Przewodniczący Sejmiku Województwa Małopolskiego Jan Tadeusz Duda; Fot. Art Service 2
Przewodniczący Sejmiku Województwa Małopolskiego Jan Duda (PiS) pozostaje na stanowisku. W poniedziałek radni wojewódzcy mieli głosować nad projektem uchwały o jego odwołanie zgłoszony przez KO, ale – na wniosek ugrupowania rządzącego – nie dopuszczono do głosowania nad tym projektem.
Projekt uchwały o odwołanie przewodniczącego Sejmiku Województwa Małopolskiego Jana Dudy (prywatnie ojca prezydenta Andrzeja Dudy) do porządku obrad zgłosiła grupa radnych KO. Jak uzasadnił przewodniczący tego klubu Jacek Krupa, „od dłuższego czasu z żalem obserwujemy niestosowne zachowanie pana przewodniczącego podczas prowadzenia obrad sesji Sejmiku Województwa Małopolskiego”. „Pan przewodniczący często przerywa i komentuje wypowiedzi innych radnych oraz zaproszonych gości” - wskazał Krupa.
Radny KO przywołał sesję z 26 września br. poświęconą przesunięciu wejścia w życie tzw. uchwały antysmogowej. „Podczas sesji Sejmiku pan przewodniczący w sposób nieuprawniony przerwał wypowiedź posła na Sejm pana Aleksandra Miszalskiego, stwierdzając m. in.: +Proszę nie zaprzeczać temu, co powiedziałem. Jest pan bezczelny, chamski i demagogiczny+” - podkreślił.
„Niezależnie od wyżej wskazanego przykrego incydentu zwracamy uwagę, że podczas głosowań dochodzi ze strony pana przewodniczącego do pomijania poprawek radnych oraz częstych pomyłek formalnych” - zaznaczyli wnioskodawcy.
Podczas obrad Witold Kozłowski, marszałek Małopolski i przewodniczący klubu PiS w Sejmiku, powołując się na statut województwa małopolskiego, zgłosił wniosek formalny o odrzucenie projektu uchwały zgłoszonego przez opozycję.
Według niego sesja, podczas której przyjmowano zmiany w uchwale antysmogowej była „wielogodzinną wymianą poglądów, debatą, co zaprzecza zarzutowi, o tym, że pan przewodniczący przerywał i uniemożliwiał debatę w wielu miejscach”.
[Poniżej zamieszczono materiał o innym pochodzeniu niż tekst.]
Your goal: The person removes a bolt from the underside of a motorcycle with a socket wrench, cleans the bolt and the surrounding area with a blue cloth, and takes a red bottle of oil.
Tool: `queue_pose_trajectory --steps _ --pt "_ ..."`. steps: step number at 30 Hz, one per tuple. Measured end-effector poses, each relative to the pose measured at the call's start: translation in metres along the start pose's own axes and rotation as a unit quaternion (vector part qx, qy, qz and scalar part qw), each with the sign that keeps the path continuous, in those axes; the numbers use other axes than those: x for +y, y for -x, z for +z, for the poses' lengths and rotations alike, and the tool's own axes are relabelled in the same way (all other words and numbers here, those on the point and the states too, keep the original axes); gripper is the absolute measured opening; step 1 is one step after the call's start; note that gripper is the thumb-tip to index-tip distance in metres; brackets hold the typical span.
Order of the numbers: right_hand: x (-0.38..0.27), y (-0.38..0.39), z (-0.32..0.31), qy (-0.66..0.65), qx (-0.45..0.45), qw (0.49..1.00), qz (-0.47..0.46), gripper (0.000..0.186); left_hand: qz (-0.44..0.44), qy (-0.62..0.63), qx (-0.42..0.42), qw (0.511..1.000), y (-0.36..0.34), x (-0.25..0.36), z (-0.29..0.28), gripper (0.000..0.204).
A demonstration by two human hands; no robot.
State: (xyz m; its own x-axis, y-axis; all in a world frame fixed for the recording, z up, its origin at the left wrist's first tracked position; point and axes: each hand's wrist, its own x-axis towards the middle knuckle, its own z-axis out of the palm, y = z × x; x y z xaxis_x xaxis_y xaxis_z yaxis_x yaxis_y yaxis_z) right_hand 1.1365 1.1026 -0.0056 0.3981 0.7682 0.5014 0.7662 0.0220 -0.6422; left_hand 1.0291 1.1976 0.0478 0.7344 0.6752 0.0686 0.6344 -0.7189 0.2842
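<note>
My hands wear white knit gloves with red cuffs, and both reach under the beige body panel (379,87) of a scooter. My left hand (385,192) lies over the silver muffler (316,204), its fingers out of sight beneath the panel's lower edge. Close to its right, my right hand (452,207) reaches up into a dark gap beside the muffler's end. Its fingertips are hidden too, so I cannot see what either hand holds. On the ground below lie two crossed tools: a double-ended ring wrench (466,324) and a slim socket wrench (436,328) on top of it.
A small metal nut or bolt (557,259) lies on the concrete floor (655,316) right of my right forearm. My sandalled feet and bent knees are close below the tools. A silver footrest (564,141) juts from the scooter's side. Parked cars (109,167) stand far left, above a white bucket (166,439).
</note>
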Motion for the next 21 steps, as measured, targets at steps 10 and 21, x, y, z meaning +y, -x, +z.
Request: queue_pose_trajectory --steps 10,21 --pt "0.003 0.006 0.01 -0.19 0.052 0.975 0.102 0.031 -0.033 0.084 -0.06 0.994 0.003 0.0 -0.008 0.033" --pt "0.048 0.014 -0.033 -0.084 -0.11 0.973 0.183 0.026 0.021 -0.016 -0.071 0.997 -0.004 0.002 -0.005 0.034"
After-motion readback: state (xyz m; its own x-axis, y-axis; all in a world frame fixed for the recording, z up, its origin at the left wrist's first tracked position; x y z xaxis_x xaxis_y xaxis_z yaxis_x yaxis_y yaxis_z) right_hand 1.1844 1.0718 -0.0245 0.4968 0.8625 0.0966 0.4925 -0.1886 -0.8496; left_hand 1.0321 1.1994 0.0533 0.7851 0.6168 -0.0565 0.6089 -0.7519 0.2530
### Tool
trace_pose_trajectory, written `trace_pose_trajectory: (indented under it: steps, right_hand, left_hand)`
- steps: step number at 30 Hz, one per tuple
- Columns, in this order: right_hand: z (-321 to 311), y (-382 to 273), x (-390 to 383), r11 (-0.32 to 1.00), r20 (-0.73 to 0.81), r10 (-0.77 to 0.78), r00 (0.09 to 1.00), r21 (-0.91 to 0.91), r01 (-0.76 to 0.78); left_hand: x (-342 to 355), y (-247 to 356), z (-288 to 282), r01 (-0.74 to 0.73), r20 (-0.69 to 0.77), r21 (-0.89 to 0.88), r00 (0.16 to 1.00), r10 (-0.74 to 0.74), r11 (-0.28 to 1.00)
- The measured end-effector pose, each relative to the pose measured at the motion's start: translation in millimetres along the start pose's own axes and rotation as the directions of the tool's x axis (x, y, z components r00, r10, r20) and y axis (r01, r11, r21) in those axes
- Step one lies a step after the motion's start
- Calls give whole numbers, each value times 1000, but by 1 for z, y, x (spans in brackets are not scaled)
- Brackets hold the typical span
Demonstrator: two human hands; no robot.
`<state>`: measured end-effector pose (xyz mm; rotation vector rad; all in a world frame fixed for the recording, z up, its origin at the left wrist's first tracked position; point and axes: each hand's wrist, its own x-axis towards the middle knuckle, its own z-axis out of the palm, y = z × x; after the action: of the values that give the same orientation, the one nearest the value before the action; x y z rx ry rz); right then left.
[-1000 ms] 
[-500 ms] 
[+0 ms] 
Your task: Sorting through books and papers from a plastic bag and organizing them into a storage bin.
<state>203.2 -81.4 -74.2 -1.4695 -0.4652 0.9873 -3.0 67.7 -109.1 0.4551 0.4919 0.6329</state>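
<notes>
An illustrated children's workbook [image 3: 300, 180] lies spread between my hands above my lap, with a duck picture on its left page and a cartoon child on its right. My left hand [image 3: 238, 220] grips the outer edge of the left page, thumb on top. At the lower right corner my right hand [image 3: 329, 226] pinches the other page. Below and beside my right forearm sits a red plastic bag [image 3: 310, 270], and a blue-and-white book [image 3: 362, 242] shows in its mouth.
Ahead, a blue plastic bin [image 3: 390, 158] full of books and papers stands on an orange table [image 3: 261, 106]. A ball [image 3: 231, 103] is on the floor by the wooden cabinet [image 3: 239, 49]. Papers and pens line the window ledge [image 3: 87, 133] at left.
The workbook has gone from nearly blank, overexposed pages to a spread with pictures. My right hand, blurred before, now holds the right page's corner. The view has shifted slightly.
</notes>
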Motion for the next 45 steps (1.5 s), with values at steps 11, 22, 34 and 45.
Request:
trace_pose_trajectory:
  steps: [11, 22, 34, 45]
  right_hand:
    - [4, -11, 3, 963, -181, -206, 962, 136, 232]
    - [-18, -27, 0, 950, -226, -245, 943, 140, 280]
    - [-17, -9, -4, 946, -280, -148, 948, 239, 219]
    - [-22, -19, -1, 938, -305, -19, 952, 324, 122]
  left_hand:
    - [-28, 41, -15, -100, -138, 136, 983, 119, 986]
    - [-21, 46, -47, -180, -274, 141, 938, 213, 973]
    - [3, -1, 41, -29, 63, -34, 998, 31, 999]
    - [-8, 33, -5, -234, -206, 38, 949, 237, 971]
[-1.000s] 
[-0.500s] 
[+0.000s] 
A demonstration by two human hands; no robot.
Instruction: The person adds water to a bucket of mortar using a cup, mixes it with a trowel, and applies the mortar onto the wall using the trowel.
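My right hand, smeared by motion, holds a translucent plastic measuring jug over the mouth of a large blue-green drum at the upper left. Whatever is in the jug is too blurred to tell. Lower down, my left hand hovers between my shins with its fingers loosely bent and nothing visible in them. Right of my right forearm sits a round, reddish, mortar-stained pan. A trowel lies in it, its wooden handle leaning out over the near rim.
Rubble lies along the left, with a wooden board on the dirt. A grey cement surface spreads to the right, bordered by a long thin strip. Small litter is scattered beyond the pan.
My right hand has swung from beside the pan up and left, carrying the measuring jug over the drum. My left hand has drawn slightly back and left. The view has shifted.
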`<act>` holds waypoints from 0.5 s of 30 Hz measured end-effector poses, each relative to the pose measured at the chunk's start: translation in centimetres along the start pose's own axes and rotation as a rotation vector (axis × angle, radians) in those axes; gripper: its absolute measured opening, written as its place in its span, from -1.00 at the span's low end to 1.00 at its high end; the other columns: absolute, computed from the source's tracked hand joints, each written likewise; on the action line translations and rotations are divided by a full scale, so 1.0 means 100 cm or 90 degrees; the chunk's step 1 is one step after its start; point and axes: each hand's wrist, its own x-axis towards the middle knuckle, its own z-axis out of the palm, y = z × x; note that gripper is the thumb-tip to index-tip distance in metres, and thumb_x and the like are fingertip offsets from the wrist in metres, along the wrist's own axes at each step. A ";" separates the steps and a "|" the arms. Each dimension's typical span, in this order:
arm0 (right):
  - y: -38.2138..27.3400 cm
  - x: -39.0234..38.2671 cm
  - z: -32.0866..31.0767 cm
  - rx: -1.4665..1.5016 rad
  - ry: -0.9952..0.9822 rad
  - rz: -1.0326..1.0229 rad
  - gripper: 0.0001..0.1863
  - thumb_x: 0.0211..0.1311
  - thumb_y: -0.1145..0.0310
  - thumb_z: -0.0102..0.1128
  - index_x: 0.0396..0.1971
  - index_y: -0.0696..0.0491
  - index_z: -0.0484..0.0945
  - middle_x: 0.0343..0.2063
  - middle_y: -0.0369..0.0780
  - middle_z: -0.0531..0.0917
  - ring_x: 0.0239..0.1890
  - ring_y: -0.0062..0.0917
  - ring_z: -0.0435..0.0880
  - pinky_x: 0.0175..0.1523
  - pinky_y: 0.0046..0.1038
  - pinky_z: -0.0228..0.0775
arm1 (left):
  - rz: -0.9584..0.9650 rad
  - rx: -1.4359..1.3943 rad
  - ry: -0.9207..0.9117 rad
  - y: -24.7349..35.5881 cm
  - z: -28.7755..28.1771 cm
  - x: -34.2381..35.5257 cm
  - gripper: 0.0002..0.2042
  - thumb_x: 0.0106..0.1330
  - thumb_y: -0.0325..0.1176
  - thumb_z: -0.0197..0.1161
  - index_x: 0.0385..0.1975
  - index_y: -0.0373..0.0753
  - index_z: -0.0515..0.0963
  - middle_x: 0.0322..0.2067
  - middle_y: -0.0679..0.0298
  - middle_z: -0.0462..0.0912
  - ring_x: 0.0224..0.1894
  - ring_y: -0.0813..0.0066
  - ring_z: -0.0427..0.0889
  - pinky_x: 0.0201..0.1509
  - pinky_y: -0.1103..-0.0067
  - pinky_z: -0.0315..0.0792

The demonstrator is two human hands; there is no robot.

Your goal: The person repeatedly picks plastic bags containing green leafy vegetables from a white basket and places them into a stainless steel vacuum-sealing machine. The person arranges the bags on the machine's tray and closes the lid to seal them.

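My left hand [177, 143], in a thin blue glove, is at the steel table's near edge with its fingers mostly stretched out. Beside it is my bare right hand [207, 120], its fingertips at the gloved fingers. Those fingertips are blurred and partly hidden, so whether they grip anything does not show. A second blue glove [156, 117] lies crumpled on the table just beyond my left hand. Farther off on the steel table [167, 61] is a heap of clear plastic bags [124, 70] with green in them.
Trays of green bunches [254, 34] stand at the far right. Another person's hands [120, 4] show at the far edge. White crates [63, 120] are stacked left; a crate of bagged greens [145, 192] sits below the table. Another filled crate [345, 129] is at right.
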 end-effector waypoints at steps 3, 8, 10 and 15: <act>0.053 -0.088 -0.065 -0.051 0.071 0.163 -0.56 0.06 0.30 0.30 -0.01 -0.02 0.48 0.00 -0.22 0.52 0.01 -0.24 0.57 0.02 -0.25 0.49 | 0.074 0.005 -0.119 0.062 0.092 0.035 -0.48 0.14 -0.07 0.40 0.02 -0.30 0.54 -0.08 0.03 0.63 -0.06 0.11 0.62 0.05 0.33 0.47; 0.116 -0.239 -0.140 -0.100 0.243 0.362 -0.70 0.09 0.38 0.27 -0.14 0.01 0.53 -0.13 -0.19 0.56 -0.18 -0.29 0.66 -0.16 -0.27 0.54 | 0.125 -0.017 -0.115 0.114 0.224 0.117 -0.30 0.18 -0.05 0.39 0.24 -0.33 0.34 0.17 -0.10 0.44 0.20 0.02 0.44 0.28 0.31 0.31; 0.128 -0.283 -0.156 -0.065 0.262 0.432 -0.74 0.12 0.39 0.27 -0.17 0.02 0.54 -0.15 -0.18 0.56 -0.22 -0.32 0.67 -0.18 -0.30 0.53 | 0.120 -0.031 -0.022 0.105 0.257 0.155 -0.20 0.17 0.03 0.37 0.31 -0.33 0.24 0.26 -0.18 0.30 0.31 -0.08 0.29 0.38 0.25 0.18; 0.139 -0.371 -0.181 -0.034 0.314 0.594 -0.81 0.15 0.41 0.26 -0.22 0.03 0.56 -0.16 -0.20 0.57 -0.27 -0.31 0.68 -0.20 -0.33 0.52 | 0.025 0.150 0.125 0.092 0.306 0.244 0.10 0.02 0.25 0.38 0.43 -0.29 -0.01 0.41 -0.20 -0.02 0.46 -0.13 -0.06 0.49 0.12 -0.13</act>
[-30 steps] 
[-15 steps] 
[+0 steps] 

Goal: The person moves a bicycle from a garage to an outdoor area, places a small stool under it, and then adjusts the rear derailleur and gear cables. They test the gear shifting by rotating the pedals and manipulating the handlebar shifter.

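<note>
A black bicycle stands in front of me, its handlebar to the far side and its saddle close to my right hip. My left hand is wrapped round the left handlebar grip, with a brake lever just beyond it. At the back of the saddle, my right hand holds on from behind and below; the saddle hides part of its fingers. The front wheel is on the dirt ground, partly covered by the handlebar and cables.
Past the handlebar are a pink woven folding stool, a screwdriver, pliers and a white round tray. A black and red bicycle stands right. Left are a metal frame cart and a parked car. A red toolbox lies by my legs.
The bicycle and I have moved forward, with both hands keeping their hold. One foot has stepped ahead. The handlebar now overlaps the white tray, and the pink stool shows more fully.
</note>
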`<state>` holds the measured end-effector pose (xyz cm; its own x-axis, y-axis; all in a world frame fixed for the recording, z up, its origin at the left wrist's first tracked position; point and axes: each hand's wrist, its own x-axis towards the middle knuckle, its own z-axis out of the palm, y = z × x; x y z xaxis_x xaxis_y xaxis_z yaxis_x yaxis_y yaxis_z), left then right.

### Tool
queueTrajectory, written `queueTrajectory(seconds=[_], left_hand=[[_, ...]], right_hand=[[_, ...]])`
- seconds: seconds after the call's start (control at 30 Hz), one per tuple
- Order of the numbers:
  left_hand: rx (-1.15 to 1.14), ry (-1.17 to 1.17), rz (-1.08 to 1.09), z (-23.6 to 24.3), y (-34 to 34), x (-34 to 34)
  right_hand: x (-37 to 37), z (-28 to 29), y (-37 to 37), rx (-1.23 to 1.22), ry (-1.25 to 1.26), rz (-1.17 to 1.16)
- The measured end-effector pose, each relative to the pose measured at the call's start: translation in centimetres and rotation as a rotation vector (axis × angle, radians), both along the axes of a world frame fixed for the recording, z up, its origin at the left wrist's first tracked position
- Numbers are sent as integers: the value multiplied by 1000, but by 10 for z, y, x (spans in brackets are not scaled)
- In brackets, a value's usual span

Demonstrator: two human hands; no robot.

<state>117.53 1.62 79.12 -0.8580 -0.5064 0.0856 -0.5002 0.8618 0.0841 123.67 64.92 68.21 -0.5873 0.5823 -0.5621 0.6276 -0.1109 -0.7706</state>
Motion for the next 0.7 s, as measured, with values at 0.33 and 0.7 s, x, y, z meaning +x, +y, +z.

„To właśnie pan przewodniczący prof. Jan Tadeusz Duda doprowadził do bardzo szerokiej debaty na temat zmiany uchwały antysmogowej, która trwała kilkanaście godzin – czy to jest ograniczenie debaty w Sejmiku? Trwała ona kilkanaście godzin i emocja towarzyszyły wielu mówcom” - wskazał.
Wniosek formalny Kozłowskiego poparło 22 radnych, a 14 było przeciw. Jan Duda na czas procedowania wniosku, który jego dotyczył opuścił salę obrad.